I didn’t expect an ad for razors to make me cry, but here we are. The new “Best a Man Can Get” campaign put out by Gillette features a video encouraging men to speak out against toxic masculinity, be supportive of other men, call out men who are contributing to the culture of toxic masculinity, and to stand up to bullies. I watched it prepared to see a well-done ad. I finished it in tears. It gave me hope for a future in which all genders feel safe, physically and emotionally. It made me think that maybe gears are finally shifting. It heartened me so much to see men portrayed as a driving force to combat misogyny instead of women and non-binary people taking the lead trying to change the hearts and minds of men. I really felt good about the world after watching it.
Then I signed on to Twitter this morning and realized that toxic masculinity is alive and well. If there was ever any doubt of the need for this ad, read any post on social media about it. Comment after comment of men feeling “attacked” as though the ad were anti-men. Before I finished my morning coffee, I had been called fat and ugly and told to get on a treadmill once in a while; that I was teaching my sons to be rapists; that maybe men should make a razor ad for women calling them gold diggers, emotionally manipulative, and naggers; and any number of other horrible sexist things, simply for stating I thought the ad sent a wonderful message.
I’m pretty outspoken online. I will speak out against injustice without hesitation any time I see it, be it sexism, racism, homophobia, or any other type of bigotry, and I will do so with confidence. But these comments shook me. I held my ground, but I felt vulnerable to these attacks by men who clearly identified with the bullies and toxic men in the ad more so than the “good” men.
More than that, what I saw was a lot of men going off on aggressive, sexist tirades, with women standing up to them, but very few other men stepping in. I know a lot of men liked the ad, I’ve seen men share it. I’ve had men like it when I posted it. But it seems not enough of them are doing as the ad encouraged and standing up to their fellow men, but rather leaving women to feel vulnerable and unsafe defending the ad for them.
The biggest argument I’ve seen is, “You can’t tell me how to be a man, you’re a woman, stop womansplaining to me.” This is toxic masculinity at its finest and exactly what the ad intended to combat. Womansplaining is not a thing. Mansplaining relies entirely on the fact that men hold institutional power that women do not. You can’t reverse it. And women and non-binary people have a stake in how men behave because we are frequently victims of that behaviour. We have a lot invested in ending toxic masculinity because it is interwoven into our experiences as women and non-binary people. When “men behave badly”, we get hurt in a very literal sense.
We are also raising sons. While the comments from aggressive men do bother me a great deal, I never expected the ad to impact very many grown men who were not already inclined to combat toxic masculinity. I care more about my young boys seeing this message. It reinforces all of the ways my husband and I are raising them. We are raising future men, and we are trying to do so without the harmful effects of toxic masculinity – both for their own sakes and for the women and non-binary people with whom they will be interacting.

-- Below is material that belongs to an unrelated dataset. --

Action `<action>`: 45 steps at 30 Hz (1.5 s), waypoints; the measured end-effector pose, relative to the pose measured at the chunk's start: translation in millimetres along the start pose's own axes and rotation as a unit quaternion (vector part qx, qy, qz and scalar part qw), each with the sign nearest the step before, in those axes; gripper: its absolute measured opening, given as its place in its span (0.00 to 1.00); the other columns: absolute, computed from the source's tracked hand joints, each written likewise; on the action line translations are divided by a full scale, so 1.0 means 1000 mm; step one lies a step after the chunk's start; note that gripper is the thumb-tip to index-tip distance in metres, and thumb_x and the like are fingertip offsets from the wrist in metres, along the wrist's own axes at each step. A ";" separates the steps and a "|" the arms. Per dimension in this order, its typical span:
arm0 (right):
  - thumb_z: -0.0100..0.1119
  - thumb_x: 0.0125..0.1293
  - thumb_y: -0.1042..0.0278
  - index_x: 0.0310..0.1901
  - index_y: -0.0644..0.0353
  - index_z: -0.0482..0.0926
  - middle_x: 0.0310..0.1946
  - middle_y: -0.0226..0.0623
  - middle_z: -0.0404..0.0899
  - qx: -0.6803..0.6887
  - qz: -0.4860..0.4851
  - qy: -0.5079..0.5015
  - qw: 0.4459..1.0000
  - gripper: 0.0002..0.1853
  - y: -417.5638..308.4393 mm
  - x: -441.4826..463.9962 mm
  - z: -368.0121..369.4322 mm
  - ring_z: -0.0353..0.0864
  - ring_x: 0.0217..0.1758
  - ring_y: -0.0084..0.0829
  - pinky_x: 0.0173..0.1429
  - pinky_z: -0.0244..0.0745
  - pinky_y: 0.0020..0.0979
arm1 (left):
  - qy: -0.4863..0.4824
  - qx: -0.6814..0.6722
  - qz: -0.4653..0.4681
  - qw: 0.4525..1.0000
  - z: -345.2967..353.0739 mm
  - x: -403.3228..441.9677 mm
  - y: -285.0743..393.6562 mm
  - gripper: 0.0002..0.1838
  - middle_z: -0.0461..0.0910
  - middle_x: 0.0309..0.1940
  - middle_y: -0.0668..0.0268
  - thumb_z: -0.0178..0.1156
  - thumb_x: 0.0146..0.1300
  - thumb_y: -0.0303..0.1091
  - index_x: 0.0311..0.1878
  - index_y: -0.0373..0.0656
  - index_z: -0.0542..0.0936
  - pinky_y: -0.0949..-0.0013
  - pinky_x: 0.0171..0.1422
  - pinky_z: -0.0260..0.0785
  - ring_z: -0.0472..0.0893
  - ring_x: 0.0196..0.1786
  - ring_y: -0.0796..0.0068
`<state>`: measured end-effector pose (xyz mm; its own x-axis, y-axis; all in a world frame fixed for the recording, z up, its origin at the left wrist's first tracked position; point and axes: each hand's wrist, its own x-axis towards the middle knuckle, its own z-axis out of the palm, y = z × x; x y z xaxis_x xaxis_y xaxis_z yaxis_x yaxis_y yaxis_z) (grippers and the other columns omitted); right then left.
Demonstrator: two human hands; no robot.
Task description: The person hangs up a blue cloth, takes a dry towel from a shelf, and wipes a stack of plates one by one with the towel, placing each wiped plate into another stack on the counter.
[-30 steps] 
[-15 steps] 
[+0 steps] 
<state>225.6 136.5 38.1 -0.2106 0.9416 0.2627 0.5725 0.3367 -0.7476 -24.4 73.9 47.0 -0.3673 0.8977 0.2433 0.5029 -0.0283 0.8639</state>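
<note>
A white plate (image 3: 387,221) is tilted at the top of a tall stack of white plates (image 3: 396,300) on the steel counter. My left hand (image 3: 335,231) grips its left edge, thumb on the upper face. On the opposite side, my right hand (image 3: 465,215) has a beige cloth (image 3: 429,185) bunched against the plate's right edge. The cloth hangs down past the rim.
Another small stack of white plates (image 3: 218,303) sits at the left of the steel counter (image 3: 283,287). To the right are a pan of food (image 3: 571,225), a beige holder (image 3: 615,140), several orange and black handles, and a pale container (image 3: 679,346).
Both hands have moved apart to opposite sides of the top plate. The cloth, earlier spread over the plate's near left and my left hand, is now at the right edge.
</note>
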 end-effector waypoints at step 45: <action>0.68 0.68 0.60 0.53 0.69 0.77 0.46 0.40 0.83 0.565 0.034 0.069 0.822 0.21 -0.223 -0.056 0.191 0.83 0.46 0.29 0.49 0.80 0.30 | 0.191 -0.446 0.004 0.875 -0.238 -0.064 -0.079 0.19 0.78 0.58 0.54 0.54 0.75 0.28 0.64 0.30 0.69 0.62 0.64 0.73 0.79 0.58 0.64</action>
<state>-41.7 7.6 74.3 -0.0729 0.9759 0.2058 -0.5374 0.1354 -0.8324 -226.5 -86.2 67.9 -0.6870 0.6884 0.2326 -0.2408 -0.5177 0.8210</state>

There is also a huge misconception amongst men about what exactly toxic masculinity is. Toxic masculinity is not men doing “manly” things. No one is telling men how to be men, in fact, it’s the exact opposite. Toxic masculinity is the notion that men should behave a certain way because they are men, such as never showing emotion, being violent, being aggressive, etc. It’s tied directly to misogyny, which harms all genders. When we remove toxic masculinity, we don’t tell men how to act – we allow men to be themselves, and that benefits everyone. It makes women and non-binary people safer, it makes men safer and more emotionally healthy, and it promotes nothing but good. You can be very “manly” while fighting toxic masculinity. Don’t believe me? Talk to The Rock. Talk to Terry Crews. Talk to thousands of men who have decided that being a man doesn’t mean conforming to unnecessary harmful expectations or hurting others.
Men who did understand the point of the ad and took it to heart, now is the time to follow its lead. Hold a mirror up to your fellow men who are using this ad as an excuse to go off on sexist, often aggressive, tirades. Hold them accountable. Call them out. We need your voices. Other men need your voices.
Men who did not get the point of the ad, watch it again and try to see that it is simply asking you to be kind to others and to yourself. It’s asking you to stand up for the vulnerable, and allow yourselves to break the male stereotypes. It is not telling you how to be a man or saying men are bad. Watch it again.
And to parents, especially of boys. Take note of the way many men are reacting to this ad. Ask yourselves if this is the culture we want to cultivate and nourish, or if we want a world that reflects the one in the Gillette ad where people look out for each other. We are raising the next generation of men. We have a chance to phase out toxic masculinity. We owe it to all of our children to do so.